Fault-Tolerant Virtual Machines

While designing large scale systems, we would need to take care of disaster scenarios as well, so that in case one of the primary server goes down, the bakcup server can take it’s place. The disaster recovery handling services can be broadly catergorized into to types- Warm DR, where the backup server is fully functional along with the primary server, and the cold DR, where the backup server is started and configured only when there’s some disaster strikes. Here in this blog post, we would mainly explore a research paper which has proposed a fault-tolerance mechanism for virtual machines, called VMWare FT.

There’s two generic way fail-stop scenarios are handled: state transfer and replicated state machine. In the state transfer technique, as the name suggests, the change of the state of the system is transferred. The replicated state machine is based on the concept that each system can be thought of a state machine, depending upon the inputs, the state is changed. In replicated state machine, the input to the system is applied in the same sequence to the backup servers, thus making them replica of the primary server.

Output Rule:

The VMWare FT protocol imposes a output rule to the configuration primary-backup server. The output rule dictates that the primary VM executes command as it’s receiving, however it wouldn’t send the output to the external world until the backup VM has received and acknowledged the same input.
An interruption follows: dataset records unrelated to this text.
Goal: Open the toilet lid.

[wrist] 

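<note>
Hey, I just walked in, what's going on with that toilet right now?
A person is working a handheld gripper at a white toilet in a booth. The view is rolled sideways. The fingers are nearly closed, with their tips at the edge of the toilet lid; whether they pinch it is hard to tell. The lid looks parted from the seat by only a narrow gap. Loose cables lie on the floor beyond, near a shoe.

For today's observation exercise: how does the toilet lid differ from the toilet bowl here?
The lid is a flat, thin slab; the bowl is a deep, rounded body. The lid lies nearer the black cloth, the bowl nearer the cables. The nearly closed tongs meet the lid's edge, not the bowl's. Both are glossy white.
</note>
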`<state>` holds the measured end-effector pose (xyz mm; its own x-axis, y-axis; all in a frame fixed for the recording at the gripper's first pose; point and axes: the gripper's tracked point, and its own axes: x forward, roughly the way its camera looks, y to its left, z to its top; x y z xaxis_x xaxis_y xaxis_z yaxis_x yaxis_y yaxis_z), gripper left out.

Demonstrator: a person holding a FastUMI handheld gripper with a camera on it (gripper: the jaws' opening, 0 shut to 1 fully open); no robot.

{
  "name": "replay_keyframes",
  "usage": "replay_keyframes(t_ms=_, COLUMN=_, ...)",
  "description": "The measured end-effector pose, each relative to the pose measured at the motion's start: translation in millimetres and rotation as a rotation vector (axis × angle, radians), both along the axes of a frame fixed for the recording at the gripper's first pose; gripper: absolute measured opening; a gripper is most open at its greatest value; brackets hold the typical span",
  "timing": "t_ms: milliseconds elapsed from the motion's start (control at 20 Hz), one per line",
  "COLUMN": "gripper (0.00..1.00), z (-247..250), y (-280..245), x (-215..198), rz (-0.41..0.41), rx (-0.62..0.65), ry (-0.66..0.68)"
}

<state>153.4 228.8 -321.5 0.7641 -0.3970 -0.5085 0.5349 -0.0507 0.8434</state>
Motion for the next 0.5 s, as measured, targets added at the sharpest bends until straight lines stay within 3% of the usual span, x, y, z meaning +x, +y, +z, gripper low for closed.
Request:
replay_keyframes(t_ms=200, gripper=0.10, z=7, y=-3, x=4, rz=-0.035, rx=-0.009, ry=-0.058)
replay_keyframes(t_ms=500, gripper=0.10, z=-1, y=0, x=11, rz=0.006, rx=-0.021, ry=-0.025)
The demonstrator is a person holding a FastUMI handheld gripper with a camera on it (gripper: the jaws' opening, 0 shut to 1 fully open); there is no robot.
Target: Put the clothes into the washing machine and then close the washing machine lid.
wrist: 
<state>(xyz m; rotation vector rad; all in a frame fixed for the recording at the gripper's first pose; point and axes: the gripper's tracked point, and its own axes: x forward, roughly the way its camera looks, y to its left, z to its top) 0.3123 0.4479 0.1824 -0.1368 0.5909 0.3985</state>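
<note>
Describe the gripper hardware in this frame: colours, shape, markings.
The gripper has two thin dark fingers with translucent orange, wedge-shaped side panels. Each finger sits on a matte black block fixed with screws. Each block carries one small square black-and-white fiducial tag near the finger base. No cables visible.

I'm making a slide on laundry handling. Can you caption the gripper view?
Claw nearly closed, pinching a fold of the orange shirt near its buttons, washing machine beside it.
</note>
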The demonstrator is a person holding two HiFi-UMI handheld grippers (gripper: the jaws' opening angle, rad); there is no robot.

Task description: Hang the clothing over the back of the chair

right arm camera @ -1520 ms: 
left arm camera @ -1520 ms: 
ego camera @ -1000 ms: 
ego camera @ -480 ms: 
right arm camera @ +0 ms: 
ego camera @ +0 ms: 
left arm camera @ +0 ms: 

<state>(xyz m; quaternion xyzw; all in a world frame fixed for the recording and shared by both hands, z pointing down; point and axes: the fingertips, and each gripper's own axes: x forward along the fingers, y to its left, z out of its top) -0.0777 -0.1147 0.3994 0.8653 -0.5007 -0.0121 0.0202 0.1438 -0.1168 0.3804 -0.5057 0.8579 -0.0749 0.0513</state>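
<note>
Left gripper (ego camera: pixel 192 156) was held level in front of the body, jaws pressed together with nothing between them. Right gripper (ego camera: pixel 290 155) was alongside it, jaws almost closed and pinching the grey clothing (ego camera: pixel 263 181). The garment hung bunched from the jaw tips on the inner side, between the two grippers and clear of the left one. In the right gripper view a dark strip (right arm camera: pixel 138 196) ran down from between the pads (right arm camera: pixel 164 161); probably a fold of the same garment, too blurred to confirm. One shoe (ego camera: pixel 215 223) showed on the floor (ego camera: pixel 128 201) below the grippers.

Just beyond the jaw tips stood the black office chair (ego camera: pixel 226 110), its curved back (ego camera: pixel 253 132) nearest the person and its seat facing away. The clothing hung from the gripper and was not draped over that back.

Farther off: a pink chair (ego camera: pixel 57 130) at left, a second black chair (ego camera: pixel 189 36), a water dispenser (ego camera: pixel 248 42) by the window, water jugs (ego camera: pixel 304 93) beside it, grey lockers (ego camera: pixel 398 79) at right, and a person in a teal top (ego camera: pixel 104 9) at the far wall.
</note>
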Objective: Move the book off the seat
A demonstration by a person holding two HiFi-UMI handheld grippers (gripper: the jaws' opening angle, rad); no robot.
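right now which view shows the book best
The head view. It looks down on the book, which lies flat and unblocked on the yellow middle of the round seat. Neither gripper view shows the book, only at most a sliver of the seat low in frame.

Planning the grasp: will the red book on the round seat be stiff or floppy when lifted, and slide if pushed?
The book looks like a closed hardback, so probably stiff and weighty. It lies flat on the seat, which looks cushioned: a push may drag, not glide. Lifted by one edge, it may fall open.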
This whole output rule is imposed the Virtual Machine Monitor. VMWare provides a virtual suite where it spawns virtual machines, and they’re constantly monitored by the Virtual Machine Monitor. This VMM utilizes a special instruction code, to interrupt the VM, and whenever a input arrives to the primary VM, a log entry is generated by VMM with the instruction number, instruction details and associated data. This log entry is transferred to the backup VM through a dedicated logging channel.

Logging Channel:

The hypervisors maintain a large buffer pool for the logging entries. As the primary system receives the input and executes it, the VMM generates the log entry using interrupt. The backup system acknowledges the log entry and places the log entry into it’s buffer and sends back an acknowledgement, and once the acknowledgement is received, then only VMM allows the output to be sent back to the client initiated the request. In case the logging buffer gets full, the primary system must stop executing new operations, and when the backup system is waiting for the next set of instructuction due to an empty buffer log, then the backup system is stopped until the next set of log entry arrives. Besides these extreme measures, the VMWare FT is also having a flow-control mechanism to ensure that both the primary and the backup server are not diverging much. One point to be noted that for the non-determinstic operation, special implementation is done to log the exact instruction executed to ensure the backup server also receives the exact same operation.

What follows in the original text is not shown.